_EXERCISE PROMPT_
Where in the entries below does "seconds" appear? Copy every line that has it.

_EXCERPTED DATA_
⟨

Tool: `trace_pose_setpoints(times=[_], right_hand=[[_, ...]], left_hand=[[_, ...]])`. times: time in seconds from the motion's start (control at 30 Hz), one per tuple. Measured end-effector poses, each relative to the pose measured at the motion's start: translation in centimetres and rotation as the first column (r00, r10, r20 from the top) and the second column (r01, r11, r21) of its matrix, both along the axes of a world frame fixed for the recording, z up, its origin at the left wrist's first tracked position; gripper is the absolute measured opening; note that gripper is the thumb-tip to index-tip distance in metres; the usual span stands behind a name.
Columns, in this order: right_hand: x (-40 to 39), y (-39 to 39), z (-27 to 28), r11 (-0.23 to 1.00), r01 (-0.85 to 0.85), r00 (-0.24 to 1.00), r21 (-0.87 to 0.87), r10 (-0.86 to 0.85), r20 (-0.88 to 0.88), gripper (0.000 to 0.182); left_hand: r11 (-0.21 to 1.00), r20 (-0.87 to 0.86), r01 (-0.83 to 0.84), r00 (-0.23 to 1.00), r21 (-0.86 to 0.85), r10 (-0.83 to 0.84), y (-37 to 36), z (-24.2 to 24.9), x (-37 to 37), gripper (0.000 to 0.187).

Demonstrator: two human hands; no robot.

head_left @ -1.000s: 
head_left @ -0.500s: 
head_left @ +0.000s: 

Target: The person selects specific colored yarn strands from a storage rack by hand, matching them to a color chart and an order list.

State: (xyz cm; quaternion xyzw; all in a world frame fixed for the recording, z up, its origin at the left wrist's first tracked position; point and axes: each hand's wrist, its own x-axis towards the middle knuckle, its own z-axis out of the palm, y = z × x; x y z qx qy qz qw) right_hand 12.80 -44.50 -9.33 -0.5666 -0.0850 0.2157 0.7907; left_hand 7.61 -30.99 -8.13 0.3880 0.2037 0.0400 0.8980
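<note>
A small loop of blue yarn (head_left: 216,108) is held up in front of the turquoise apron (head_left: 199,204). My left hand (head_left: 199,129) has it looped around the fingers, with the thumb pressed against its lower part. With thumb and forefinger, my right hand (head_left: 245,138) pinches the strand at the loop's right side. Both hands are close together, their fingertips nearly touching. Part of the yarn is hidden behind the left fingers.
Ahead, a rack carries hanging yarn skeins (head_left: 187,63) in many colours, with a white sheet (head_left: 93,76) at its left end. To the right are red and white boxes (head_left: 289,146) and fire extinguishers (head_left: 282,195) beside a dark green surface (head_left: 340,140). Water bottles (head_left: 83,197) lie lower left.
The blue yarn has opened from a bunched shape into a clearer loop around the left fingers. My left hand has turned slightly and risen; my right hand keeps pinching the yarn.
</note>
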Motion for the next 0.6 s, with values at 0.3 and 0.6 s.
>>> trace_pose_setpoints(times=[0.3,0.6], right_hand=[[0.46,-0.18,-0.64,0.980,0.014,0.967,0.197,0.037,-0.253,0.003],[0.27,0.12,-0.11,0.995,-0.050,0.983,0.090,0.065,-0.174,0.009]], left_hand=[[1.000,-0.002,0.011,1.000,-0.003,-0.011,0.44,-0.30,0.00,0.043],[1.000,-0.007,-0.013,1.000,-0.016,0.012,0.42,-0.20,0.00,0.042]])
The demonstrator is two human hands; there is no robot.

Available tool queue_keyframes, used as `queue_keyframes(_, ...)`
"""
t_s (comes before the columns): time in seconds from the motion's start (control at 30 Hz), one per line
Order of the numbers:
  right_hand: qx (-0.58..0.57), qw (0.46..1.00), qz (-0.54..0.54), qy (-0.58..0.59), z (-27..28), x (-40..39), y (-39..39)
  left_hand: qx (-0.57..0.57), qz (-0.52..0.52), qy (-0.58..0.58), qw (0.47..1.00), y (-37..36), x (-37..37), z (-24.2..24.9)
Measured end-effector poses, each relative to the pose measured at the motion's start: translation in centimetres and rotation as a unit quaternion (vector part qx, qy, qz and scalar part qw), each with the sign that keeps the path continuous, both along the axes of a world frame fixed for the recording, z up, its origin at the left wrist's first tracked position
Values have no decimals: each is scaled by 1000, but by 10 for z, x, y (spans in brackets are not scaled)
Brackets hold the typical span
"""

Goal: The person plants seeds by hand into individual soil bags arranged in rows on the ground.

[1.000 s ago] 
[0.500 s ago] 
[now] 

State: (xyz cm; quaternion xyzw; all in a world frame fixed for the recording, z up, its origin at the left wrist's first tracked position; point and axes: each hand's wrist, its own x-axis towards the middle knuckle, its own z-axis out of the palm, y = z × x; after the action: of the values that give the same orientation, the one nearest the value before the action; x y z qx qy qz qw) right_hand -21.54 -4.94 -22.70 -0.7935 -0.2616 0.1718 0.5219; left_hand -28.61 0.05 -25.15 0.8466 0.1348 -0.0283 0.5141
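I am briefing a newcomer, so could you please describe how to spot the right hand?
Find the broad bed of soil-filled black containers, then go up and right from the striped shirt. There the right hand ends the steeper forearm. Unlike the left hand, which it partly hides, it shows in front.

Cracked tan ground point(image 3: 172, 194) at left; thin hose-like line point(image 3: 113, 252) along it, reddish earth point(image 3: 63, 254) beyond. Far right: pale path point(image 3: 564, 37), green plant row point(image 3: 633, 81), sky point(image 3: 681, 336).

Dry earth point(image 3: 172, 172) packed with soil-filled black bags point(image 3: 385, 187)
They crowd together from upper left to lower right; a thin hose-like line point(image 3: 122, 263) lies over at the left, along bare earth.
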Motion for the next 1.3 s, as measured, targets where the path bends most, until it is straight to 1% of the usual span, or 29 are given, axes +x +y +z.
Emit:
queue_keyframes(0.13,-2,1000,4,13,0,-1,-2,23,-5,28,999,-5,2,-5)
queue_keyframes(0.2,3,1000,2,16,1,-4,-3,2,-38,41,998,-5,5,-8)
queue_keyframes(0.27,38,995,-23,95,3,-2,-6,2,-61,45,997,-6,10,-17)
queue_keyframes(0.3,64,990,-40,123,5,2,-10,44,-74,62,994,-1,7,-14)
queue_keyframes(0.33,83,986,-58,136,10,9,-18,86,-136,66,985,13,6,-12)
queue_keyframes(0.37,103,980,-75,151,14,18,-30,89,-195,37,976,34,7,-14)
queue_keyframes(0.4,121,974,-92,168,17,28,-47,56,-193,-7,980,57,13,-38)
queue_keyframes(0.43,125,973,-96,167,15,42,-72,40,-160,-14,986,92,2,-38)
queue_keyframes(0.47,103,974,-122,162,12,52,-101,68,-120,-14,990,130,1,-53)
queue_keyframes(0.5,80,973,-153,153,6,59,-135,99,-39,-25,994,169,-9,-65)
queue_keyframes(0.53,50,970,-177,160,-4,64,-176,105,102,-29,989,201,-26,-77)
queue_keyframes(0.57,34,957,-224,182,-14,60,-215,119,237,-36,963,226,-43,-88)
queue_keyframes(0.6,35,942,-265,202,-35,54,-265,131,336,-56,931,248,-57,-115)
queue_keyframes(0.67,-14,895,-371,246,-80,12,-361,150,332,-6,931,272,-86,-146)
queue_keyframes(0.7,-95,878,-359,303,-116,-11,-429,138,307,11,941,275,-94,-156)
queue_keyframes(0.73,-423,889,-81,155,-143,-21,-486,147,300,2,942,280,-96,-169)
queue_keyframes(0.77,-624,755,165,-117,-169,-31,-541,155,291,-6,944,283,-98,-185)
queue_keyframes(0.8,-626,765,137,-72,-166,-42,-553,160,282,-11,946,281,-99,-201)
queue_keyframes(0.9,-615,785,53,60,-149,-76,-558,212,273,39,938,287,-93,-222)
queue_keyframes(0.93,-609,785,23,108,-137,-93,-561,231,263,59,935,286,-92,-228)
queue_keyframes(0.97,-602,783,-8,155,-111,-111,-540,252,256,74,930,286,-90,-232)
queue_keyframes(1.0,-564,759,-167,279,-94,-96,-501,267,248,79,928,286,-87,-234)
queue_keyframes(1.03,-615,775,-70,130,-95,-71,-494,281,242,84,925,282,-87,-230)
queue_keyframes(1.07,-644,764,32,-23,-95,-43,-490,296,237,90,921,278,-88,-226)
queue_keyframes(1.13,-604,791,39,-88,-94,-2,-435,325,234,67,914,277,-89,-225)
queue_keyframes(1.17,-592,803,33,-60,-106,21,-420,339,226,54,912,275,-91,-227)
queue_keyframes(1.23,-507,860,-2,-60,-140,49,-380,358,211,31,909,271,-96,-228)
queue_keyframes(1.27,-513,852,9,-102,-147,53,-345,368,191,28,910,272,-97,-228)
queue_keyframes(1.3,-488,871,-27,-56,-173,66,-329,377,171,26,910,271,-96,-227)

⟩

_PROBLEM SOLUTION_
Tool: `trace_pose_setpoints(times=[_], right_hand=[[_, ...]], left_hand=[[_, ...]])`. times: time in seconds from the motion's start (control at 30 Hz), one per tuple. Measured end-effector poses, each relative to the pose measured at the motion's start: translation in centimetres and rotation as the first column (r00, r10, r20 from the top) and the second column (r01, r11, r21) of its matrix, both along the axes of a world frame fixed for the recording, z up, its origin at the left wrist's first tracked position; gripper is the absolute measured opening; note that gripper is the thumb-tip to index-tip distance in metres; the usual span stands behind a name.
t_s (comes before the columns): time in seconds from the motion's start (control at 30 Hz), one per line

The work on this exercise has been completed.